Leave every picture behind and copy the rest of the entries below exactly.

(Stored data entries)
= = = = =

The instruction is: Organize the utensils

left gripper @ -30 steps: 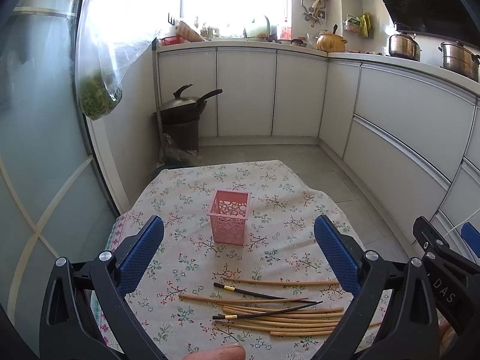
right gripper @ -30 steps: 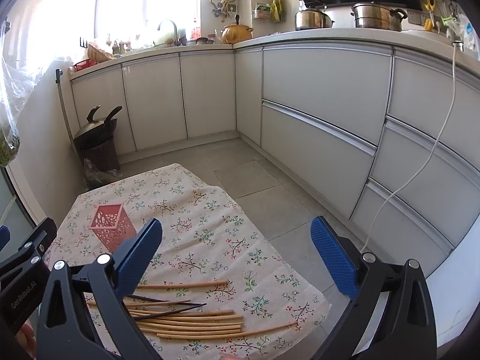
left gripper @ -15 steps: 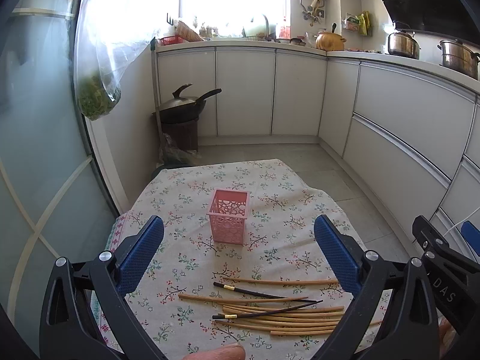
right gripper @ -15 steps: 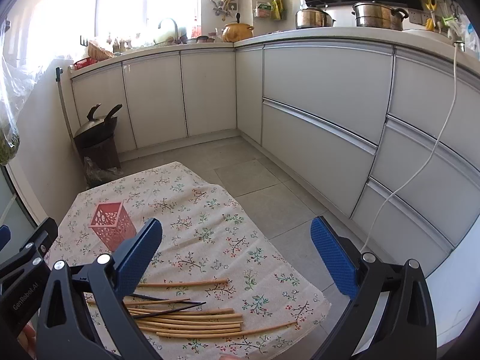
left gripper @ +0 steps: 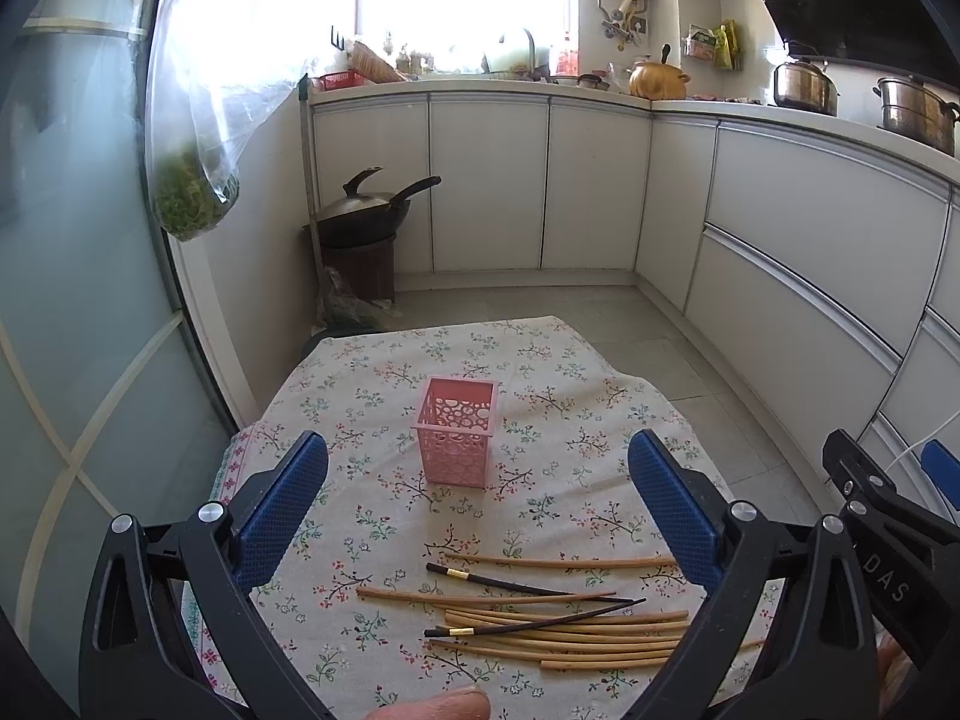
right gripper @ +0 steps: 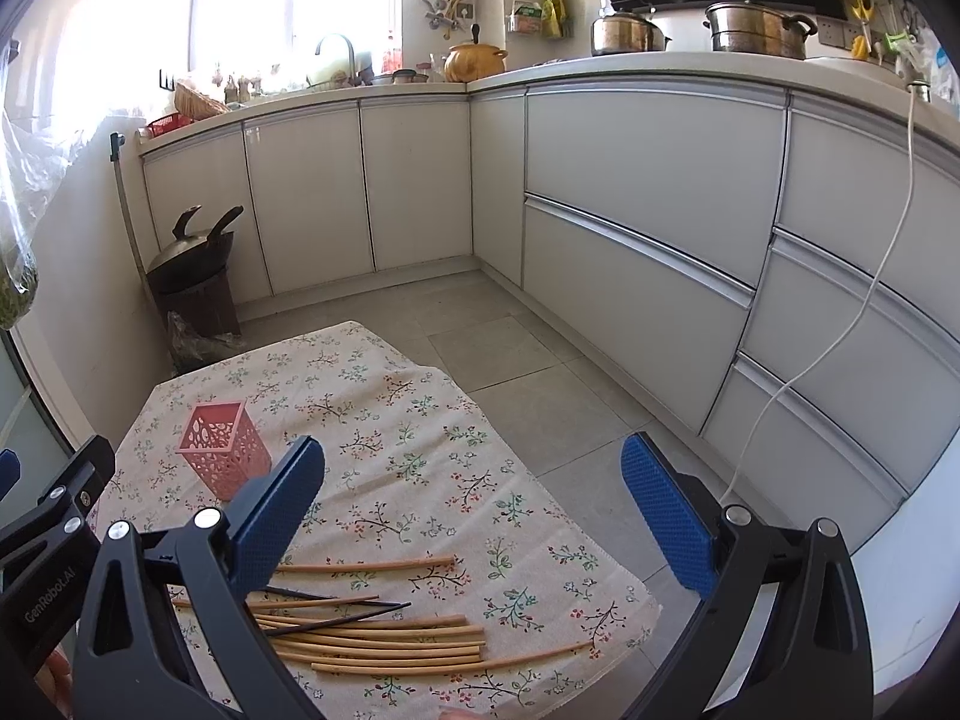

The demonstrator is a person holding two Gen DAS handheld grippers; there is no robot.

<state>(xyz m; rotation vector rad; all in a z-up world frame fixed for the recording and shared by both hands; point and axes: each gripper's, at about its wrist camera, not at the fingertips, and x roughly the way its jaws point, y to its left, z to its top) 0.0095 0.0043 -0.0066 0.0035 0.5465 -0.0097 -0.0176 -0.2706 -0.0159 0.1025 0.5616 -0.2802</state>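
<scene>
Nothing has moved: chopsticks (left gripper: 558, 630) lie on floral tablecloth (left gripper: 384, 372).

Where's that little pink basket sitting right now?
The pink basket stands upright on the flowered tablecloth, near the middle in the left camera's view, beyond the scattered chopsticks. The right camera shows it far left.

A home kitchen: white cabinets (right gripper: 414, 180); steel pots (right gripper: 759, 30) on the counter; a wok (left gripper: 366, 213) by the wall.
</scene>
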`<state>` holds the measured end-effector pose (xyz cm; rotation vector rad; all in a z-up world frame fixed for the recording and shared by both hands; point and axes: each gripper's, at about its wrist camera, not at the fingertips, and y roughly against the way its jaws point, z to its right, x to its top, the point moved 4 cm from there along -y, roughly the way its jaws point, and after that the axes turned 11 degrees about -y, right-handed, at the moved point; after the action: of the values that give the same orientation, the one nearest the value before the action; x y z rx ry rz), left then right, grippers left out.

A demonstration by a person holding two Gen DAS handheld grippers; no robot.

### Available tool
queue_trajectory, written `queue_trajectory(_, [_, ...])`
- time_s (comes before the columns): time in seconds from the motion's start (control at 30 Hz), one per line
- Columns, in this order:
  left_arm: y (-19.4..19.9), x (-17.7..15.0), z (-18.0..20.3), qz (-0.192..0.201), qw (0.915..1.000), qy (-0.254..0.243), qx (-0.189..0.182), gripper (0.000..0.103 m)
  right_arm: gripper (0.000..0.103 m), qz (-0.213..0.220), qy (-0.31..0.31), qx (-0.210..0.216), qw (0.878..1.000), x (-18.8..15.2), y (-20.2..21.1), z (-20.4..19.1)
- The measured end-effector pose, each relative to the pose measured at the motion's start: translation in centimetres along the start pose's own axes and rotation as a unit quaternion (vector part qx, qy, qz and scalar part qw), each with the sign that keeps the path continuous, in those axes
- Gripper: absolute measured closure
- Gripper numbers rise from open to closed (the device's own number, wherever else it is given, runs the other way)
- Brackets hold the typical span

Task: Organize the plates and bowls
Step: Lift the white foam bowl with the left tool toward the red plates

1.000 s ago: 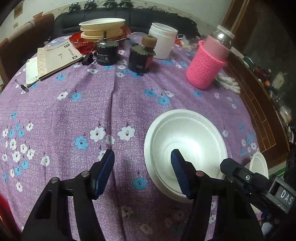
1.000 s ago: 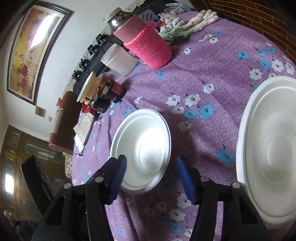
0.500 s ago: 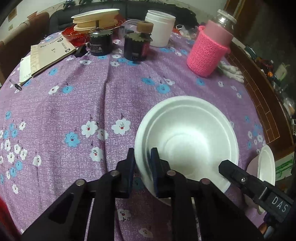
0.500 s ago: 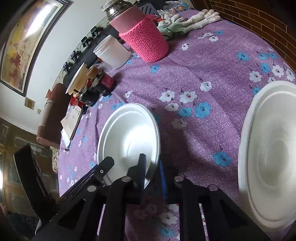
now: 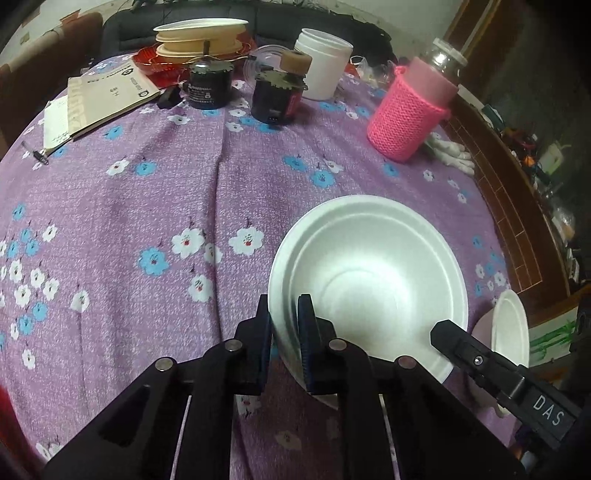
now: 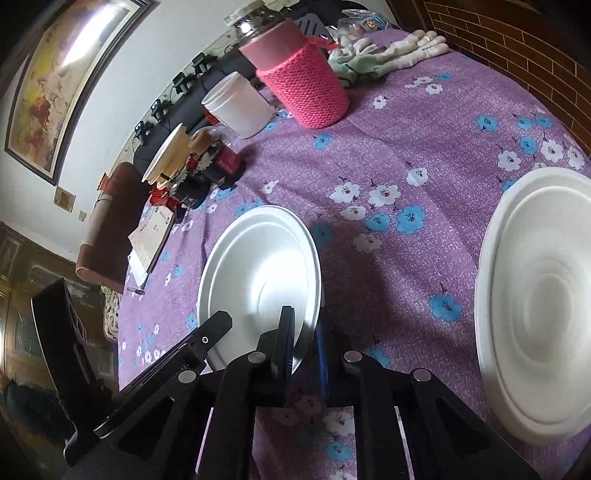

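Note:
A white foam bowl (image 5: 369,273) sits on the purple flowered tablecloth (image 5: 147,192). My left gripper (image 5: 283,306) is shut on its near left rim, one pad inside and one outside. In the right wrist view the same bowl (image 6: 258,273) has my right gripper (image 6: 304,326) shut on its near right rim. Each gripper shows in the other's view: the right gripper (image 5: 441,330) at the bowl's right side, the left gripper (image 6: 219,323) at its left. A second white foam dish (image 6: 535,306) lies to the right, seen edge-on as the dish (image 5: 511,328) in the left wrist view.
At the far side stand a bottle in a pink knitted sleeve (image 5: 410,114), a white tub (image 5: 325,62), two black jars (image 5: 210,85) (image 5: 279,96), a booklet (image 5: 107,99) and stacked tan plates (image 5: 199,33). White gloves (image 5: 450,151) lie by the table's wooden right edge (image 5: 517,206).
Both grippers were open a second ago and have shut on the bowl's rim. The bowl now looks slightly nearer and tipped toward the cameras.

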<state>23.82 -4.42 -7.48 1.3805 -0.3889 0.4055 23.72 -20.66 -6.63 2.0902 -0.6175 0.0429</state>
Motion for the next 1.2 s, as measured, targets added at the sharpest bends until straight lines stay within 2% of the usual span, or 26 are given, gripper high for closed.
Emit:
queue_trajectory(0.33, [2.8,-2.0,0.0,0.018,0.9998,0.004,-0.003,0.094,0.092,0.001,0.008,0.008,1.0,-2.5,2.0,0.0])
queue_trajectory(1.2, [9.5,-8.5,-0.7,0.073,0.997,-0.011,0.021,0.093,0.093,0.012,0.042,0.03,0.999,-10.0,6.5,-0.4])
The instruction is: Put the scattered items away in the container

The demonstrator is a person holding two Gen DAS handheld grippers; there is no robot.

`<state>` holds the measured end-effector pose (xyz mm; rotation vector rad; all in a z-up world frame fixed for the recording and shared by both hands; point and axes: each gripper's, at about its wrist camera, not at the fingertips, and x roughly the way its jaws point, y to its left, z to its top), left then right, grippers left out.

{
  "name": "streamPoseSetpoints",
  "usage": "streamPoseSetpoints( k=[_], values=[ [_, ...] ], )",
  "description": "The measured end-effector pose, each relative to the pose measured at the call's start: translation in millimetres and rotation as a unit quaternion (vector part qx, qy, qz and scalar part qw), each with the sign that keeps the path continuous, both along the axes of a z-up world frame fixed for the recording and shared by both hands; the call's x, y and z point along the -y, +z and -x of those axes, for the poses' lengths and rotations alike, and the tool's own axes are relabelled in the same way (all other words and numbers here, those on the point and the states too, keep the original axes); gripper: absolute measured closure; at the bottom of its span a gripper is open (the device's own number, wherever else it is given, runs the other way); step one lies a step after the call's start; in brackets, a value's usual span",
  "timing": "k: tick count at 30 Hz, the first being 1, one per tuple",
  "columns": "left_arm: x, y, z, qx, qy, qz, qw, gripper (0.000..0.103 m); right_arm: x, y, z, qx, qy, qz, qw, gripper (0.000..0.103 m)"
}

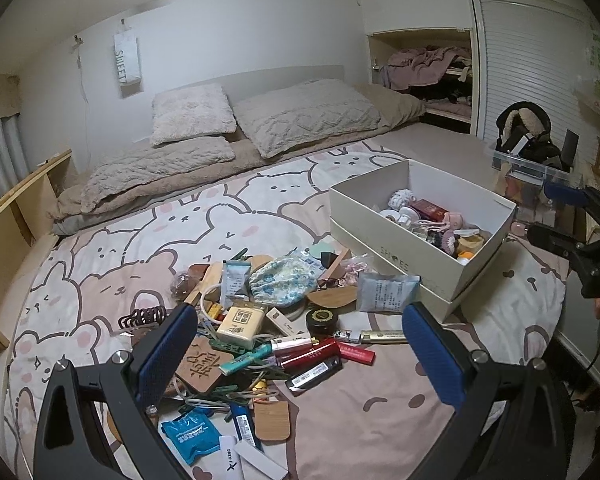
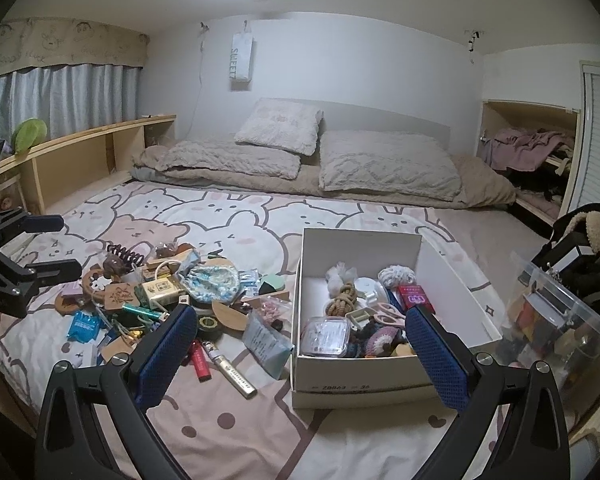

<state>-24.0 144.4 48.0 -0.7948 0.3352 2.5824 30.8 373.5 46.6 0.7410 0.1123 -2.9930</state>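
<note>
The left gripper (image 1: 300,356), with blue padded fingers, hangs spread wide and empty over a heap of small scattered items (image 1: 260,320) on the bear-and-rabbit printed bedspread (image 1: 112,248). Directly between its fingers lie a red cylindrical tube (image 1: 308,354) and a cream rectangular box (image 1: 240,322), with a blue-flowered fabric pouch (image 1: 282,282) just beyond them. The open white cardboard shoebox (image 1: 480,256), already holding assorted trinkets, stands ahead and to the right of this gripper.

The right gripper (image 2: 300,356) is likewise wide apart and holds nothing; the shoebox (image 2: 360,244) sits just ahead between its fingers, the heap (image 2: 160,292) ahead to its left. A gold pen-like tube (image 2: 236,376) lies near its left finger.
</note>
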Motion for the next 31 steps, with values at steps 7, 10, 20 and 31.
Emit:
streamPoseSetpoints(
  k=[7, 10, 20, 31],
  values=[
    [0.7, -0.2, 0.3, 0.0, 0.0, 0.001, 1.0, 0.0, 2.6, -1.9, -0.6, 0.003, 0.001, 0.0, 1.0, 0.0],
    [0.3, -0.1, 0.1, 0.0, -0.001, 0.002, 1.0, 0.0, 2.1, -2.2, -0.4, 0.002, 0.0, 0.0, 1.0, 0.0],
    [0.5, 0.1, 0.3, 0.0, 0.0, 0.001, 1.0, 0.0, 1.6, -4.9, 0.4, 0.004, 0.0, 0.001, 1.0, 0.0],
    [0.3, 4.2, 0.0, -0.01, 0.009, 0.003, 0.9999, 0.0, 3.9, -6.6, -1.8, 0.007, 0.002, 0.0, 1.0, 0.0]
  ],
)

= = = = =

→ Exercise answer:
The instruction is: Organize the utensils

left gripper @ -30 steps: 
right gripper @ -30 steps: 
left gripper @ -15 steps: 
right gripper @ -15 steps: 
left gripper @ +0 steps: 
right gripper @ +0 steps: 

The demonstrator is a person holding two Gen DAS handheld grippers; there is no robot.

<state>(xyz m; rotation vector rad; all in a z-up world frame fixed for the recording and shared by both hands; point and axes: each gripper's, at about its wrist camera, not at the fingertips, and x roughly the way its jaws point, y to its left, z to its top) 0.0095 0.0043 -0.0066 0.0035 0.5465 -0.0097 -0.0176 -0.2706 -0.0159 0.1025 0.5616 -0.2802</state>
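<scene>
Nothing has moved: chopsticks (left gripper: 558, 630) lie on floral tablecloth (left gripper: 384, 372).

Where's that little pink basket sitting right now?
The pink basket stands upright on the flowered tablecloth, near the middle in the left camera's view, beyond the scattered chopsticks. The right camera shows it far left.

A home kitchen: white cabinets (right gripper: 414, 180); steel pots (right gripper: 759, 30) on the counter; a wok (left gripper: 366, 213) by the wall.
</scene>
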`<state>` holds the measured end-effector pose (xyz cm; rotation vector rad; all in a z-up world frame fixed for the recording and shared by both hands; point and axes: each gripper's, at about its wrist camera, not at the fingertips, and y roughly against the way its jaws point, z to its right, x to its top, the point moved 4 cm from there along -y, roughly the way its jaws point, and after that the axes turned 11 degrees about -y, right-handed, at the moved point; after the action: of the values that give the same orientation, the one nearest the value before the action; x y z rx ry rz), left then right, grippers left out.

A demonstration by a person holding two Gen DAS handheld grippers; no robot.

### Available tool
queue_trajectory, written `queue_trajectory(_, [_, ...])`
- time_s (comes before the columns): time in seconds from the motion's start (control at 30 Hz), one per line
- Columns, in this order:
  left_arm: y (-19.4..19.9), x (-17.7..15.0), z (-18.0..20.3), qz (-0.192..0.201), qw (0.915..1.000), qy (-0.254..0.243), qx (-0.189..0.182), gripper (0.000..0.103 m)
  right_arm: gripper (0.000..0.103 m), qz (-0.213..0.220), qy (-0.31..0.31), qx (-0.210..0.216), qw (0.878..1.000), x (-18.8..15.2), y (-20.2..21.1), z (-20.4..19.1)
- The measured end-effector pose, each relative to the pose measured at the motion's start: translation in centimetres along the start pose's own axes and rotation as a unit quaternion (vector part qx, qy, qz and scalar part qw), each with the sign that keeps the path continuous, in those axes
- Gripper: absolute measured closure
- Gripper numbers rise from open to closed (the device's own number, wherever else it is given, runs the other way)
- Brackets hold the typical span

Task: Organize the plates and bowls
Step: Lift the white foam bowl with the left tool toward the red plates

1.000 s ago: 
1.000 s ago: 
0.500 s ago: 
0.500 s ago: 
now: 
now: 

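Note:
A white foam bowl (image 5: 369,273) sits on the purple flowered tablecloth (image 5: 147,192). My left gripper (image 5: 283,306) is shut on its near left rim, one pad inside and one outside. In the right wrist view the same bowl (image 6: 258,273) has my right gripper (image 6: 304,326) shut on its near right rim. Each gripper shows in the other's view: the right gripper (image 5: 441,330) at the bowl's right side, the left gripper (image 6: 219,323) at its left. A second white foam dish (image 6: 535,306) lies to the right, seen edge-on as the dish (image 5: 511,328) in the left wrist view.
At the far side stand a bottle in a pink knitted sleeve (image 5: 410,114), a white tub (image 5: 325,62), two black jars (image 5: 210,85) (image 5: 279,96), a booklet (image 5: 107,99) and stacked tan plates (image 5: 199,33). White gloves (image 5: 450,151) lie by the table's wooden right edge (image 5: 517,206).
Both grippers were open a second ago and have shut on the bowl's rim. The bowl now looks slightly nearer and tipped toward the cameras.
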
<state>23.82 -4.42 -7.48 1.3805 -0.3889 0.4055 23.72 -20.66 -6.63 2.0902 -0.6175 0.0429</state>
Motion for the next 1.2 s, as measured, targets added at the sharpest bends until straight lines stay within 2% of the usual span, or 26 are given, gripper high for closed.
Emit:
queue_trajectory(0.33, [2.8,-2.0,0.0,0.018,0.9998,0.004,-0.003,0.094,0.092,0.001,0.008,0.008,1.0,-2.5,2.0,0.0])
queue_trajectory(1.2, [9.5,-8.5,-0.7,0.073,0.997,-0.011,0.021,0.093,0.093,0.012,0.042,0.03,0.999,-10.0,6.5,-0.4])
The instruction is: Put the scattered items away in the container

The demonstrator is a person holding two Gen DAS handheld grippers; there is no robot.

`<state>` holds the measured end-effector pose (xyz mm; rotation vector rad; all in a z-up world frame fixed for the recording and shared by both hands; point and axes: each gripper's, at about its wrist camera, not at the fingertips, and x roughly the way its jaws point, y to its left, z to its top), left then right, grippers left out.

{
  "name": "streamPoseSetpoints",
  "usage": "streamPoseSetpoints( k=[_], values=[ [_, ...] ], )",
  "description": "The measured end-effector pose, each relative to the pose measured at the call's start: translation in millimetres and rotation as a unit quaternion (vector part qx, qy, qz and scalar part qw), each with the sign that keeps the path continuous, both along the axes of a z-up world frame fixed for the recording and shared by both hands; the call's x, y and z point along the -y, +z and -x of those axes, for the poses' lengths and rotations alike, and the tool's own axes are relabelled in the same way (all other words and numbers here, those on the point and the states too, keep the original axes); gripper: absolute measured closure; at the bottom of its span a gripper is open (the device's own number, wherever else it is given, runs the other way); step one lies a step after the call's start; in brackets, a value's usual span",
  "timing": "k: tick count at 30 Hz, the first being 1, one per tuple",
  "columns": "left_arm: x, y, z, qx, qy, qz, qw, gripper (0.000..0.103 m); right_arm: x, y, z, qx, qy, qz, qw, gripper (0.000..0.103 m)"
}


<state>-24.0 144.4 48.0 -0.7948 0.3352 2.5824 30.8 373.5 46.6 0.7410 0.1123 -2.9930</state>
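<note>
The left gripper (image 1: 300,356), with blue padded fingers, hangs spread wide and empty over a heap of small scattered items (image 1: 260,320) on the bear-and-rabbit printed bedspread (image 1: 112,248). Directly between its fingers lie a red cylindrical tube (image 1: 308,354) and a cream rectangular box (image 1: 240,322), with a blue-flowered fabric pouch (image 1: 282,282) just beyond them. The open white cardboard shoebox (image 1: 480,256), already holding assorted trinkets, stands ahead and to the right of this gripper.

The right gripper (image 2: 300,356) is likewise wide apart and holds nothing; the shoebox (image 2: 360,244) sits just ahead between its fingers, the heap (image 2: 160,292) ahead to its left. A gold pen-like tube (image 2: 236,376) lies near its left finger.
</note>
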Motion for the next 31 steps, with values at steps 7, 10, 20 and 31.
Emit:
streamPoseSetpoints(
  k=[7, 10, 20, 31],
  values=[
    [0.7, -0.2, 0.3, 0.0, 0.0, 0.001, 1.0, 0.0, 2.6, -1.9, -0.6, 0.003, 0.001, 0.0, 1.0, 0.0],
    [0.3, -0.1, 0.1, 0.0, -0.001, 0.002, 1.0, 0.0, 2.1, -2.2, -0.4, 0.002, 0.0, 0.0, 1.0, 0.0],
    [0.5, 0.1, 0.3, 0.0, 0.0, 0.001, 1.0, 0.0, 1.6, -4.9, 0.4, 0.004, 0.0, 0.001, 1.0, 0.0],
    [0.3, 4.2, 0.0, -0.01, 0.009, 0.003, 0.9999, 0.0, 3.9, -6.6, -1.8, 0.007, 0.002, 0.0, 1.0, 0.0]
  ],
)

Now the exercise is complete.